Buying chili oil never be an option for me. It's not exist here, but I can get all ingredient easily from nearby 7-11. Only choice left is making it myself. Hot sauce is really worth making. For me, store brought that isn't extraction base aren't spicy enough while the extraction base is spicy but taste shitty.
One night I wanted to make a sandwich. I baked my bread, chopped my ingredients, melted my cheese and realized.... I don't have mayo! 😭 but then I remembered I'm a professional chef and I have eggs and oil at home. That saved my entire night and I made the best mayo I've ever had lol
From a person from Texas I don't appreciate that we just got associated with a-1 Asking for that in anyone's home would be considered an insult to the house And a sever one at that
My 3 fave hot sauces are tabassco, cholula original and franks red hot. They each have a use. Chicken is where i use franks, cholula is for spicing up to give a mexican flavour and tabassco is for chips.

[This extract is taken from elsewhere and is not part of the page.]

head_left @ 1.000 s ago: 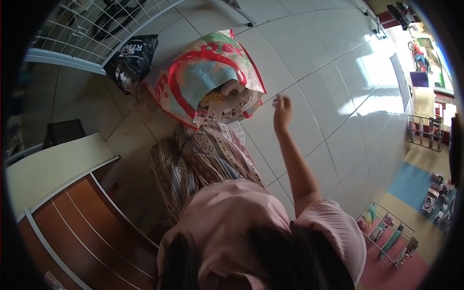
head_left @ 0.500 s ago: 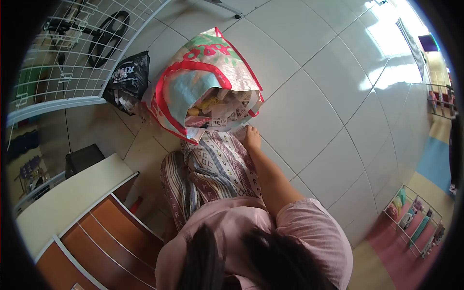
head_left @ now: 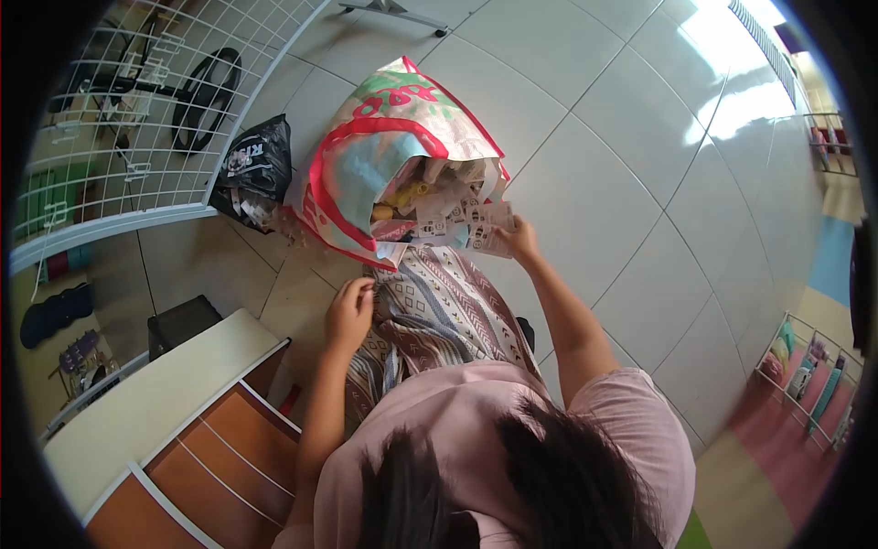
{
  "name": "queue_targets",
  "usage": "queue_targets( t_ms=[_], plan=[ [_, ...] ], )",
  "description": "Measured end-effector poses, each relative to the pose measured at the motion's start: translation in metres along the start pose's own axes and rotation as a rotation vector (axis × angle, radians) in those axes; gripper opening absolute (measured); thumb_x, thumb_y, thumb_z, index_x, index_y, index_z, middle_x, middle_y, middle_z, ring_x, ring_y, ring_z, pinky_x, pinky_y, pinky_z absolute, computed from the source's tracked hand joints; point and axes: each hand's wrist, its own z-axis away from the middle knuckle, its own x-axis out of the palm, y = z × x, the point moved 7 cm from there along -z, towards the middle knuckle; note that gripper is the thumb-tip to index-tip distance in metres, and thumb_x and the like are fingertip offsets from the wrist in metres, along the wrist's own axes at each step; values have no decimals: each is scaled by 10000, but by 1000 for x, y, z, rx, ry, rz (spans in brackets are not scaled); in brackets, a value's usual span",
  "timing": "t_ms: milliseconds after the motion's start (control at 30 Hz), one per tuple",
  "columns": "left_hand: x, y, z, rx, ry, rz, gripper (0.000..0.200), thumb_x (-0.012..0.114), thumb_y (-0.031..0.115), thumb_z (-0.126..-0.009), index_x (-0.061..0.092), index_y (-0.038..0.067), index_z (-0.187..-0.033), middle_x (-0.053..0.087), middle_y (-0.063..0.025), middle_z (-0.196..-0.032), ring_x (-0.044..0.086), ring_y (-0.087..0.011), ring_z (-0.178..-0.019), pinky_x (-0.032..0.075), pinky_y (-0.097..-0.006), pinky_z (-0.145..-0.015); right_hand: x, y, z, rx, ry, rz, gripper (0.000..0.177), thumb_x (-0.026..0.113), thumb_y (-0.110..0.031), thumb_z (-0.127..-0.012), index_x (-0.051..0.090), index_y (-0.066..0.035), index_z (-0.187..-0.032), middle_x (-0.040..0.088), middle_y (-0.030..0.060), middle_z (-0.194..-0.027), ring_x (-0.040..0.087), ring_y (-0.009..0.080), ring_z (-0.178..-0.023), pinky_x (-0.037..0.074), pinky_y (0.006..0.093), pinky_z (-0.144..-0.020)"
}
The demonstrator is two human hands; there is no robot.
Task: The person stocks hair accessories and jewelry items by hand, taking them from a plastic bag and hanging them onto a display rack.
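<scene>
Pinching a printed sheet in a nearly closed right hand beside the well-filled mouth of an upper-centre shopping bag, with the left hand loosely curled, its hold unclear.

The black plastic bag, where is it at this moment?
In the head view, the black plastic bag is at the picture's left, between the white wire grid and the large red-edged bag.

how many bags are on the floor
2: the big red-edged bag, upper centre, and the black bag left of it, beside the grid. Others may be hidden.
</scene>
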Motion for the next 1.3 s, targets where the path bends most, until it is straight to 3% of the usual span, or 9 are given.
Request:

I want to clarify a few things, some of which I found odd. Sometimes I love your videos and sometimes I don't but irnoically your ketchup recipe is the best recipe I ever tried for "that kind" of ketchup. However, you didn't quite cover the important point. Your recipe isn't based on glucose whereas store bought (Heinz) is mostly glucose. Thickening a sauce (which isn't even the right term because it's more like congealing it) Xanthan gum isn't at all the same as the consistency you get from glucose. This is especially important for sauce finishing. My best teacher was a Michelin Star Chef who was the head saucier for many people you know including Gordon Ramsay. He once told me that a secret to bringing many of the top sauces together to have the consistency and hold it together is a small amount of Ketchup near the end (after it's reduced). That means actual Heniz because you need the glucose.
Aye mayo and barbecue sauce goes insanely good together and i aint even holding u mix a little with mayo and put it on the top bun of a chicken samich ul be thinkin me ita barbecue honey mustard u cant go wrong trust
0:27 as a mayo HATER, I strongly disagree. Mayo is by far the most loved condiment at this current time. Find me a burger video on RU-vid that doesn’t have mayo on it??? Good luck.
Heinz is perfect. Everyone can stop trying. Ketchup will never be better than Heinz. When I go to a restaurant and they make their own kethcup I just leave because I know they have 0 sense of taste. Heinz clears you restaurants.